TASK GOAL: A verbatim copy of the listing is the expected output.

━━━ INPUT DATA ━━━

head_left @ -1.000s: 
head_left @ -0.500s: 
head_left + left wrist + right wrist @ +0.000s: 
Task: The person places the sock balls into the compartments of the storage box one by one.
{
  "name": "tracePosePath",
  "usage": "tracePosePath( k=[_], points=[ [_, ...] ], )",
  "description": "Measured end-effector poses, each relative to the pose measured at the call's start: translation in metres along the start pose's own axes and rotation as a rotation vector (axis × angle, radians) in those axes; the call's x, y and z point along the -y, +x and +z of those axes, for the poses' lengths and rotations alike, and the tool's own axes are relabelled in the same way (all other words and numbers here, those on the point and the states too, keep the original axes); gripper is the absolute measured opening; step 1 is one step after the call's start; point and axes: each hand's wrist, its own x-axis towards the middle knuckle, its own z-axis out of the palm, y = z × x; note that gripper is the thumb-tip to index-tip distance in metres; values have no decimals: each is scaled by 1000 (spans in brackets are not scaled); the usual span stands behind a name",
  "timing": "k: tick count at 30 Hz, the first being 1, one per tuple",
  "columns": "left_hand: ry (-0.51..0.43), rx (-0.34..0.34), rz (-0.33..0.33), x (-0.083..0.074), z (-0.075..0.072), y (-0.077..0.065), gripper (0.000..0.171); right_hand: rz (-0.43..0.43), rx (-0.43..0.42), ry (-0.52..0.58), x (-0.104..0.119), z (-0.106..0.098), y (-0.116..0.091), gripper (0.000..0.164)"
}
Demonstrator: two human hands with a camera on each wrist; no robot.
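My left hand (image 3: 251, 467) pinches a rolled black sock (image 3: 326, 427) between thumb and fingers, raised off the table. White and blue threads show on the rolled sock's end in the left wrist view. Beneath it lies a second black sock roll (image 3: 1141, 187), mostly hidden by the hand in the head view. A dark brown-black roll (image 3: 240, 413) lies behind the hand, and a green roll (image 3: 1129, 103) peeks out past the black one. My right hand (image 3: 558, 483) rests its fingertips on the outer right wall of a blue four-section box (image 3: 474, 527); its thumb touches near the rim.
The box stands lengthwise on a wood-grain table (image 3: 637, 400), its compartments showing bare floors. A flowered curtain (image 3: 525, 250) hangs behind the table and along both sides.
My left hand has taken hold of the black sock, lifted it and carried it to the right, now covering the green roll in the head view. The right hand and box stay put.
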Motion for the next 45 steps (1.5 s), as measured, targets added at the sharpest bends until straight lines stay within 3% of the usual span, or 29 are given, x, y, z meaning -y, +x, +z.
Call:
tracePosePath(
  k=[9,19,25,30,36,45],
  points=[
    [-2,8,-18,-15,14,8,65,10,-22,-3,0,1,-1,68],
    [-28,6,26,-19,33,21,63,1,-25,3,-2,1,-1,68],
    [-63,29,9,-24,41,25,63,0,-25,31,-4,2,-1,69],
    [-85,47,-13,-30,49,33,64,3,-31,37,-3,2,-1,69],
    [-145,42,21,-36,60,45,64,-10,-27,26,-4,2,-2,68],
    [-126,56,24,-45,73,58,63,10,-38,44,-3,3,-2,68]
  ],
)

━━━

SOLVED EXERCISE:
head_left @ -1.000s: 
head_left @ -0.500s: 
head_left + left wrist + right wrist @ +0.000s: 
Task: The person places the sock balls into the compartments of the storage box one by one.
{
  "name": "tracePosePath",
  "usage": "tracePosePath( k=[_], points=[ [_, ...] ], )",
  "description": "Measured end-effector poses, each relative to the pose measured at the call's start: translation in metres along the start pose's own axes and rotation as a rotation vector (axis × angle, radians) in those axes; the call's x, y and z point along the -y, +x and +z of those axes, for the poses' lengths and rotations alike, and the tool's own axes are relabelled in the same way (all other words and numbers here, those on the point and the states too, keep the original axes); gripper is the absolute measured opening; step 1 is one step after the call's start; point and axes: each hand's wrist, its own x-axis towards the middle knuckle, its own z-axis out of the palm, y = z × x; note that gripper is the thumb-tip to index-tip distance in metres; values have no decimals: each is scaled by 1000 (spans in brackets are not scaled); the usual span stands behind a name",
  "timing": "k: tick count at 30 Hz, the first being 1, one per tuple",
  "columns": "left_hand: ry (-0.51..0.43), rx (-0.34..0.34), rz (-0.33..0.33), x (-0.083..0.074), z (-0.075..0.072), y (-0.077..0.065), gripper (0.000..0.171); right_hand: rz (-0.43..0.43), rx (-0.43..0.42), ry (-0.52..0.58), x (-0.104..0.119), z (-0.106..0.098), y (-0.116..0.091), gripper (0.000..0.164)"
}
Demonstrator: two human hands with a camera on each wrist; no robot.
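My left hand (image 3: 251, 467) pinches a rolled black sock (image 3: 326, 427) between thumb and fingers, raised off the table. White and blue threads show on the rolled sock's end in the left wrist view. Beneath it lies a second black sock roll (image 3: 1141, 187), mostly hidden by the hand in the head view. A dark brown-black roll (image 3: 240, 413) lies behind the hand, and a green roll (image 3: 1129, 103) peeks out past the black one. My right hand (image 3: 558, 483) rests its fingertips on the outer right wall of a blue four-section box (image 3: 474, 527); its thumb touches near the rim.
The box stands lengthwise on a wood-grain table (image 3: 637, 400), its compartments showing bare floors. A flowered curtain (image 3: 525, 250) hangs behind the table and along both sides.
My left hand has taken hold of the black sock, lifted it and carried it to the right, now covering the green roll in the head view. The right hand and box stay put.
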Motion for the next 45 steps (1.5 s), as measured, targets added at the sharpest bends until straight lines stay within 3% of the usual span, or 29 are given, x, y, z meaning -y, +x, +z.
Call:
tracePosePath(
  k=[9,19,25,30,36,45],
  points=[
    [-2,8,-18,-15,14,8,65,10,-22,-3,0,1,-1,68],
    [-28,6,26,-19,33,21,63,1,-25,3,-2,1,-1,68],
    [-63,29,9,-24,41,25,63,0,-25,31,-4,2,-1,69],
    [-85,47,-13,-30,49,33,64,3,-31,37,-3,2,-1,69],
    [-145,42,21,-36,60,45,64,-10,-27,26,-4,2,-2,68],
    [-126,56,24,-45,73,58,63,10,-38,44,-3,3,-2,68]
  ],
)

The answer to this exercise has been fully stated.